Emergence of Maps in the Memories of Blind Navigation Agents

This repository contains the code used in our ICLR 2023 paper, Emergence of Maps in the Memories of Blind Navigation Agents. The intent of this repository is for documentations purposes. If you'd like to build upon our experiments, we highly suggest you use this repository as a reference but build upon the latest version of habitat-lab and habitat-sim. Those have both advanced and improved considerably since we began this work.

Key files

  • nav_analysis/train_ppo_distrib.py This contains the DD-PPO implementation used for training agents and probes.

  • nav_analysis/rl/build_stage_2_episodes.py. This contains the code to build the episodes for training probes. (Referred to as stage 2 episodes.)

  • nav_analysis/evaluate_ppo.py. This contains the code to evaluate agents and probes.

  • nav_analysis/map_extraction/data/build_positions_dataset.py. This contains the code to build the dataset needed to prediction agent positions and decoding maps.

  • nav_analysis/map_extraction/data/build_visited_dataset.py. This creates a cache for training the top-down visitation models and occupancy prediction models.

  • nav_analysis/map_extraction/training/train_visited_predictor.py. This trains the top-down visited and occupancy map models. The top-down visited models are for easier visualization. See nav_analysis/map_extraction/viz/past_prediction_figure.py for visualization of past prediction and nav_analysis/map_extraction/viz/top_down_occ_figure.py for a visualization of occupancy prediction.

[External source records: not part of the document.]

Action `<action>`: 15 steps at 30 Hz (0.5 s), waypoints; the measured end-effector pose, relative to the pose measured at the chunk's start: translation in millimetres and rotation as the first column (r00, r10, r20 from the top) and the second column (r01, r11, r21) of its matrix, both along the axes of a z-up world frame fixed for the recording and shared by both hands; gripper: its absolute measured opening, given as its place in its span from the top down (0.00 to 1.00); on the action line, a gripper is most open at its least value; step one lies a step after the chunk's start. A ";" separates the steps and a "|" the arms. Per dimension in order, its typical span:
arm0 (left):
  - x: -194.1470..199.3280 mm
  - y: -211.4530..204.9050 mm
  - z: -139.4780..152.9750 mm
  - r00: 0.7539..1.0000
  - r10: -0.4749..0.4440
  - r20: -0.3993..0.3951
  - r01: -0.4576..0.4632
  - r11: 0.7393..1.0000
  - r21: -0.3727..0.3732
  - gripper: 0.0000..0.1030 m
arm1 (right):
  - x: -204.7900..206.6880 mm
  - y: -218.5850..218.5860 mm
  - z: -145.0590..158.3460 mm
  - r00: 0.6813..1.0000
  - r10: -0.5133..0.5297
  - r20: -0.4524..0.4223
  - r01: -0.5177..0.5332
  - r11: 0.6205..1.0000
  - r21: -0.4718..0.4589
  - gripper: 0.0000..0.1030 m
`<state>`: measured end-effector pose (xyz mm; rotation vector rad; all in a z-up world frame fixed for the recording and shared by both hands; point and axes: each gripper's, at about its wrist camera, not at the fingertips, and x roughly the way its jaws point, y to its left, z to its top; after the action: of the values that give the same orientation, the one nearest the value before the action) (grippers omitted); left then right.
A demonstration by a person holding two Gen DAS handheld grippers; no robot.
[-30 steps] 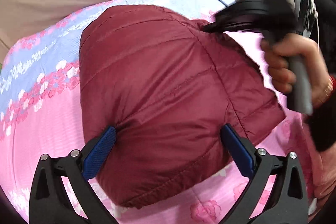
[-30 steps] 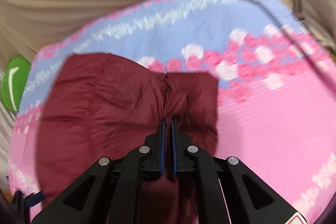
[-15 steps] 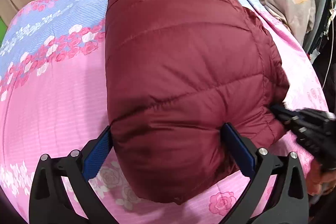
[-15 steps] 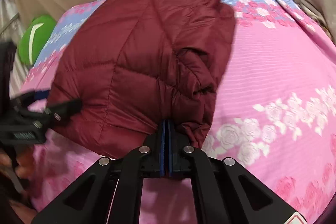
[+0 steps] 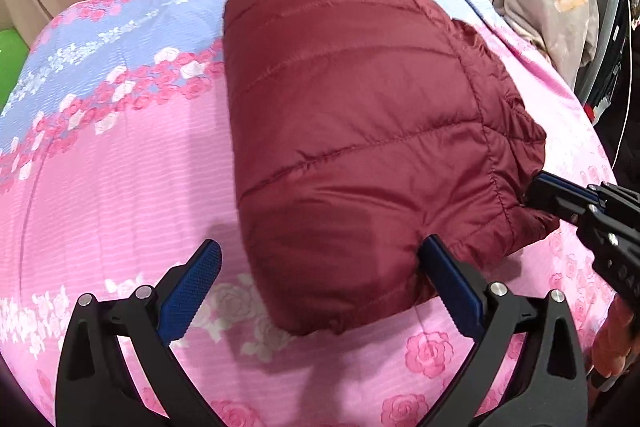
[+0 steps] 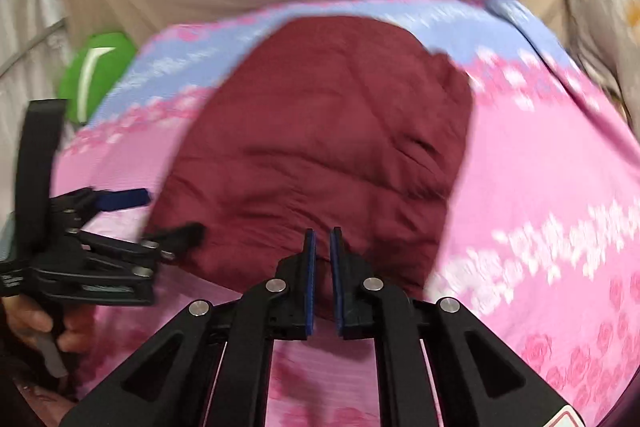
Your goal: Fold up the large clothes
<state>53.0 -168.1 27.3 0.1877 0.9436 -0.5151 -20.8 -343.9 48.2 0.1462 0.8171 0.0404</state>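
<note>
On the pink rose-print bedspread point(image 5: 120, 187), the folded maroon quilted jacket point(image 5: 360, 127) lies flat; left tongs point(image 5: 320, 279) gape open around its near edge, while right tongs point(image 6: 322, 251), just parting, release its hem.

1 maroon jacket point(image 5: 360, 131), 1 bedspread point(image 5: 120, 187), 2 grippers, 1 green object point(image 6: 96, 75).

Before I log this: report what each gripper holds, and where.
Left gripper: nothing, jaws open. Right gripper: jaws just opening, jacket's near edge between them; grip uncertain.
</note>
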 end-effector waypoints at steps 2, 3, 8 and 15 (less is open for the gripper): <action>-2.3 3.3 7.2 0.999 0.018 0.031 -0.018 1.000 0.000 0.05 | 9.7 13.9 -13.2 0.997 0.068 -0.039 -0.068 0.998 0.017 0.91; -2.5 3.8 9.1 0.999 0.023 0.042 -0.024 1.000 0.005 0.05 | 16.1 16.5 -26.2 0.994 0.081 -0.077 -0.079 0.997 0.020 0.91; 4.1 2.3 12.7 0.998 0.047 0.046 -0.047 0.999 0.007 0.05 | 25.6 12.0 -38.0 0.988 0.081 -0.129 -0.075 0.996 0.049 0.95; 13.5 -10.9 16.7 0.998 0.037 0.053 -0.037 0.999 -0.005 0.05 | 7.1 -35.5 24.8 0.995 -0.094 0.046 0.091 0.994 0.063 0.45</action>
<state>66.5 -179.0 44.0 0.1791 0.8924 -0.4757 -13.8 -379.4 73.0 0.2398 0.7595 -0.0179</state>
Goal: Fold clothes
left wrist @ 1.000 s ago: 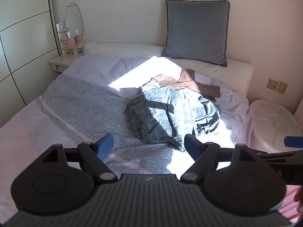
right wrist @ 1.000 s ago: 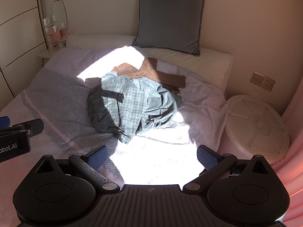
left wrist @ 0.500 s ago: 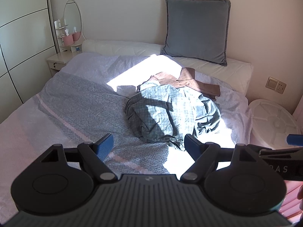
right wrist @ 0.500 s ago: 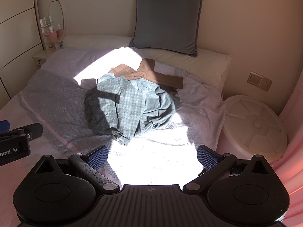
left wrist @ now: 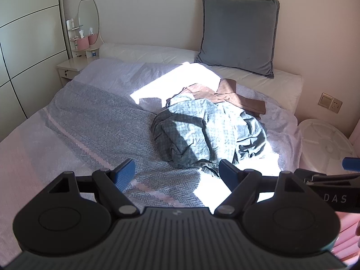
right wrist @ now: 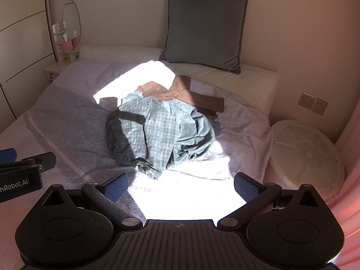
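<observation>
Wardrobe side first: my left gripper [left wrist: 176, 173] hangs spread and empty, my right gripper [right wrist: 181, 185] likewise. Checked grey shirt [right wrist: 157, 135] lies crumpled mid-bed, atop a brown garment [right wrist: 180, 92]. I should pinch one loose hem, lift, and shake it flat.

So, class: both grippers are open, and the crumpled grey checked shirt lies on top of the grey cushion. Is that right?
Not quite. The grey checked shirt lies on the bedspread, partly over brown clothes; the grey cushion stands against the wall. Both the left gripper and right gripper are open. The right wrist view shows it.
</observation>
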The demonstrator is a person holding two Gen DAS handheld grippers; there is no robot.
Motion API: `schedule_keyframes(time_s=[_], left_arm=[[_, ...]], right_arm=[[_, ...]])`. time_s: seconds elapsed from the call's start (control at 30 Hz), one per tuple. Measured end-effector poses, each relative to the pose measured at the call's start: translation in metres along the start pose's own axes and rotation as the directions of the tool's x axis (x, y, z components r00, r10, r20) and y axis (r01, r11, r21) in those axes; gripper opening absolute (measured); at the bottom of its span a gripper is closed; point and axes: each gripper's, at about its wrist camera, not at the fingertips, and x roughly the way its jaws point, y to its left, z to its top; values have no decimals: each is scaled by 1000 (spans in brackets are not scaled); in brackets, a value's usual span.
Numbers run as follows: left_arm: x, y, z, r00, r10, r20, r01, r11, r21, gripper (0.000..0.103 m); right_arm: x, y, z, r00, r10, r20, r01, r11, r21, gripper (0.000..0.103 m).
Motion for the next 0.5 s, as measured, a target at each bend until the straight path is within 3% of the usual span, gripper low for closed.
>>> schedule_keyframes(time_s=[0.5], left_arm=[[6, 10, -1, 1000, 8, -4, -8, 1000, -10, 79]], right_arm=[[4, 7, 1, 1000, 7, 18, -7, 1000, -13, 102]])
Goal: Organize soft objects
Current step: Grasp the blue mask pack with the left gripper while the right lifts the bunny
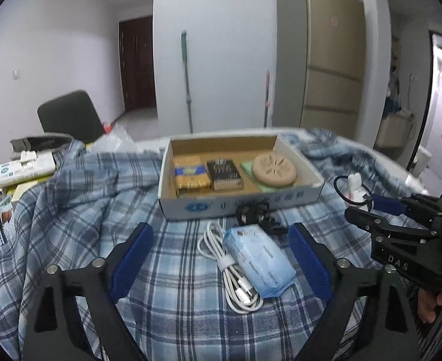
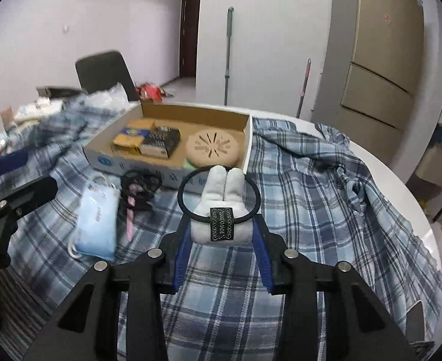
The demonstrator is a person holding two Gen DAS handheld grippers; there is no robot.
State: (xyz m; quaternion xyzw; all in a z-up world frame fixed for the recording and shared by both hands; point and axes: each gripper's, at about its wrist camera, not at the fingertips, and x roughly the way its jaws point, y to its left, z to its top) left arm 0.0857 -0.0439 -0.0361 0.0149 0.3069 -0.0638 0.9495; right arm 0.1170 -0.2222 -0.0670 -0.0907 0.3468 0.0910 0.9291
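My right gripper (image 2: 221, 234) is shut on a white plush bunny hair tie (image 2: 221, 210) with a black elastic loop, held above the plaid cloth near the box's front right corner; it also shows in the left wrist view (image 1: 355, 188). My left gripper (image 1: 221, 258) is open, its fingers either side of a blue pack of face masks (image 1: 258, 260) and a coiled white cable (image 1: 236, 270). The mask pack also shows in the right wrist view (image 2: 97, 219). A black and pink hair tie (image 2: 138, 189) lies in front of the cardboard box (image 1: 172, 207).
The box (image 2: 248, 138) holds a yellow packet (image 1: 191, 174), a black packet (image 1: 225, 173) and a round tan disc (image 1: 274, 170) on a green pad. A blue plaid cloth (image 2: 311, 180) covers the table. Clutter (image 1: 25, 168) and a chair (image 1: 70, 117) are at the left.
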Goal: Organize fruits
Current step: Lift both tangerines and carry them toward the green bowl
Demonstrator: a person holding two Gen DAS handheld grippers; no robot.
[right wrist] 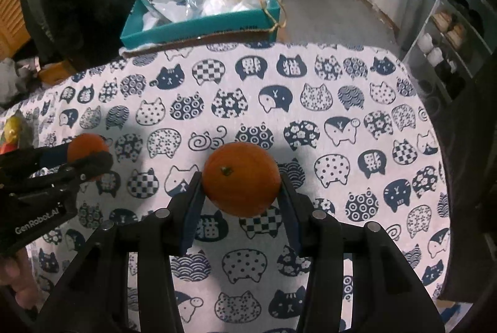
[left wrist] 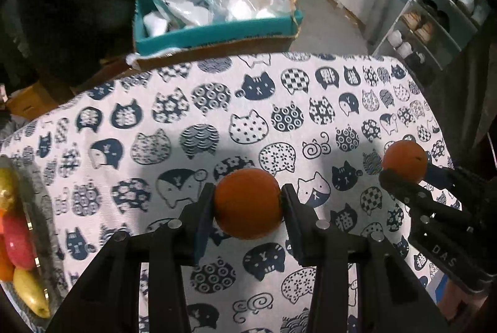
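Observation:
Two oranges are held above a table covered by a cat-print cloth. My left gripper is shut on one orange, its pads pressing both sides. In the right wrist view my right gripper is shut on a second orange with its stem facing the camera. Each gripper shows in the other's view: the right one with its orange at the right edge, the left one with its orange at the left edge. A tray of fruit sits at the far left, holding an apple and a banana.
Behind the table stands a teal cardboard box full of plastic bags. A dark garment hangs at the back left. A shoe rack stands to the right on the grey floor. A hand shows at the lower left.

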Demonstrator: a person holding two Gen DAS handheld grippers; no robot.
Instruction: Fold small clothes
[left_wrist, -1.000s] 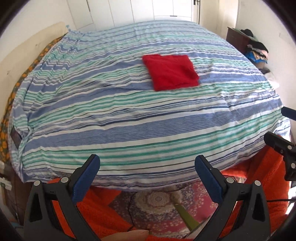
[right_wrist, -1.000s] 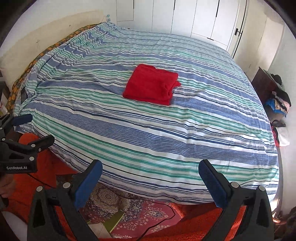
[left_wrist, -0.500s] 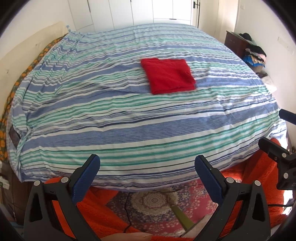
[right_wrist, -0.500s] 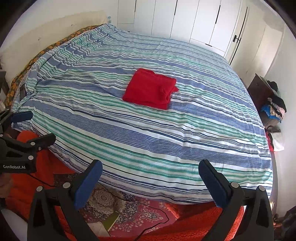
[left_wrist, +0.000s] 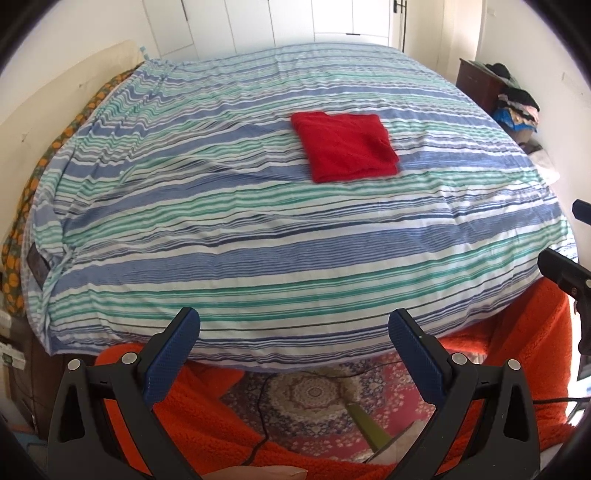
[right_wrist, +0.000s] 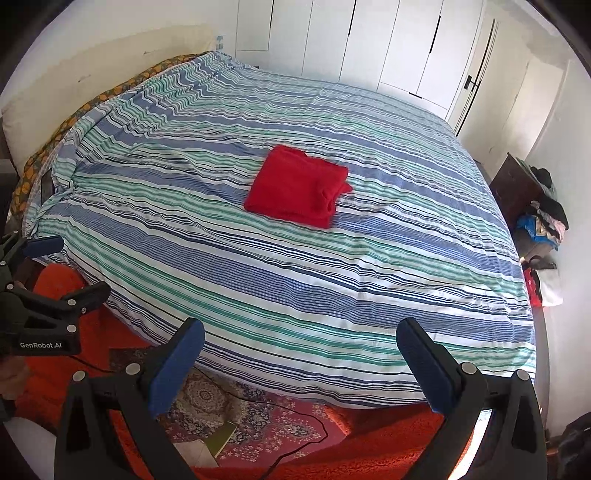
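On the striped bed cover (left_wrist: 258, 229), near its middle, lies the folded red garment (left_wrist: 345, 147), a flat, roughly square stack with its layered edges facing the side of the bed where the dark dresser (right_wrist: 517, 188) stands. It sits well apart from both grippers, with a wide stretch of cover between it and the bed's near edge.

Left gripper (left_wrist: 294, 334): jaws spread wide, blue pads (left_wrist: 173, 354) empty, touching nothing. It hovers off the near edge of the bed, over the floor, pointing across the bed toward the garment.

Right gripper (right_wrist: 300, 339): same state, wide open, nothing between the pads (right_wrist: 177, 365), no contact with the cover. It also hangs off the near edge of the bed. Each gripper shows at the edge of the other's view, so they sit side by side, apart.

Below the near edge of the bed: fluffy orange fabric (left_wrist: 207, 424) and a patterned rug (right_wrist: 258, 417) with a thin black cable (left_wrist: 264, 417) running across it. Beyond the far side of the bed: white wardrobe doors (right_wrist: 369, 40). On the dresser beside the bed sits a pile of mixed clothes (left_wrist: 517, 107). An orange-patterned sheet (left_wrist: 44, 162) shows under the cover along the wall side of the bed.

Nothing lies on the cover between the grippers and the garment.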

  • nav_analysis/map_extraction/training/train_position_predictor.py. This trains the position predictors used by nav_analysis/map_extraction/training/calibrated_position_predictor.py and visualizations/calibrated_position_predictor_viz.py.

  • nav_analysis/map_extraction/data_annotation contains the web-app we used to manually annotation excursions.

  • nav_analysis/map_extraction/data/build_collision_detection_dataset.py builds a collision detection dataset. This can then be used with nav_analysis/map_extraction/training/train_collision_detector.py to train collision detectors.

In the launchery folder, there are helper scripts for launching experiments. Most of these would highly benefit from parallelization depending on your cluster environment. Some are already parallelized using SLURM.

Key Terms

  • LoopNav. This corresponds to the T->S probe.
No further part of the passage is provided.